- _Task item_: Without the images, repeat every line of the listing exactly.

- _Supplied information_:

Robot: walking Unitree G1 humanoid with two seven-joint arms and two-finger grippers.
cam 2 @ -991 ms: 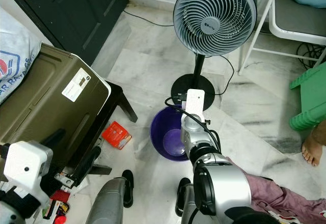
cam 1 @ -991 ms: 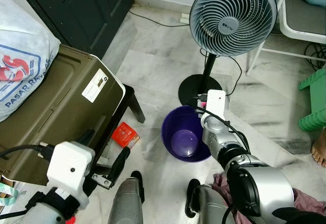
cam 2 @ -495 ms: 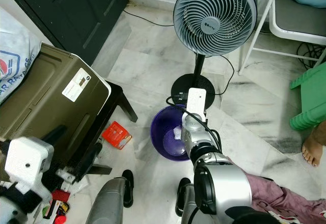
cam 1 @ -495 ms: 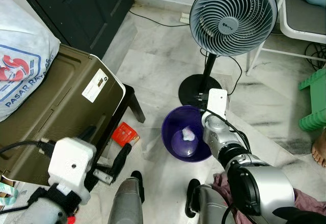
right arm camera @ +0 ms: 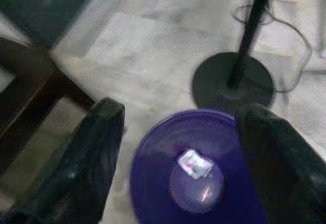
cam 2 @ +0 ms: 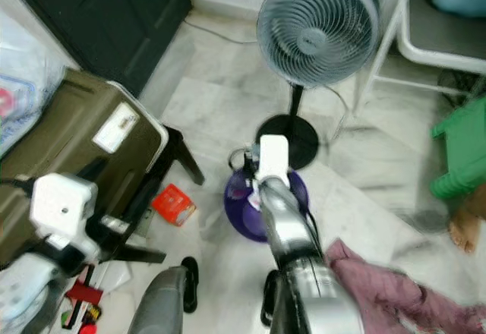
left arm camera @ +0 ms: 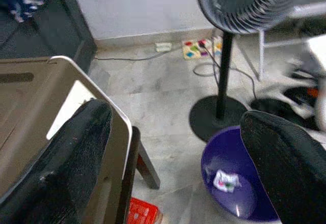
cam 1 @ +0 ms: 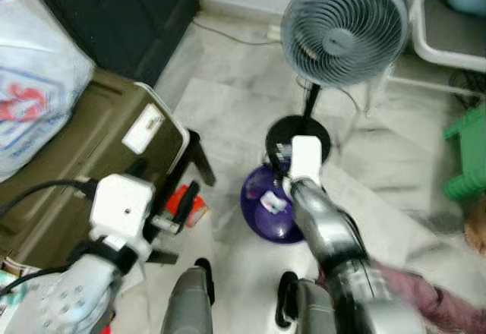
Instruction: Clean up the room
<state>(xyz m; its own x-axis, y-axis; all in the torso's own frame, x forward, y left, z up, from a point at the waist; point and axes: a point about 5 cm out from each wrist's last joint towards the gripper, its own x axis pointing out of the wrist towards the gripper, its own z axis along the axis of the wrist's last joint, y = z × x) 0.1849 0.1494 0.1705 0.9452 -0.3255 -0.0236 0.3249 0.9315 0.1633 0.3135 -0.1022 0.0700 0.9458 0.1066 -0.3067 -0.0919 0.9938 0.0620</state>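
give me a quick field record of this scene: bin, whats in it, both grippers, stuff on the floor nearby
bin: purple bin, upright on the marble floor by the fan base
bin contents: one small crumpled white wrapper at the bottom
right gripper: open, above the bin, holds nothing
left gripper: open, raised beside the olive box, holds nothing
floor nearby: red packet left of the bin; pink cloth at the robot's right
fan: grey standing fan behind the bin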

- _Answer section_:
Robot: walking Unitree G1 humanoid with two seven-joint arms and two-finger grippers.
cam 2 @ -991 ms: 
cam 1 @ -991 ms: 
cam 2 @ -495 ms: 
cam 1 @ -495 ms: 
right arm camera @ +0 ms: 
cam 2 @ +0 ms: 
left arm camera @ +0 ms: 
cam 1 @ +0 ms: 
Instruction: Clean up the room
<state>(xyz m; its own x-axis, y-axis; all in the torso's own frame, x forward, y left, z up, from a point at the waist; point and axes: a point about 5 cm out from each wrist's last joint towards the gripper, its own x axis pointing out of the wrist towards the gripper, its own z axis along the axis of the wrist's last joint, y = z × x) 0.1849 0.1494 0.1705 0.9452 -0.3255 -0.0236 0.3249 0.9315 0.1633 0.3135 -0.1022 0.0700 0.9458 0.1066 -0.3067 -0.0919 0.9938 0.0620</state>
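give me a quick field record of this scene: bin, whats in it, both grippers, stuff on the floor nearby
bin: purple bin, upright on the marble floor by the fan base
bin contents: one small crumpled white wrapper at the bottom
right gripper: open, above the bin, holds nothing
left gripper: open, raised beside the olive box, holds nothing
floor nearby: red packet left of the bin; pink cloth at the robot's right
fan: grey standing fan behind the bin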

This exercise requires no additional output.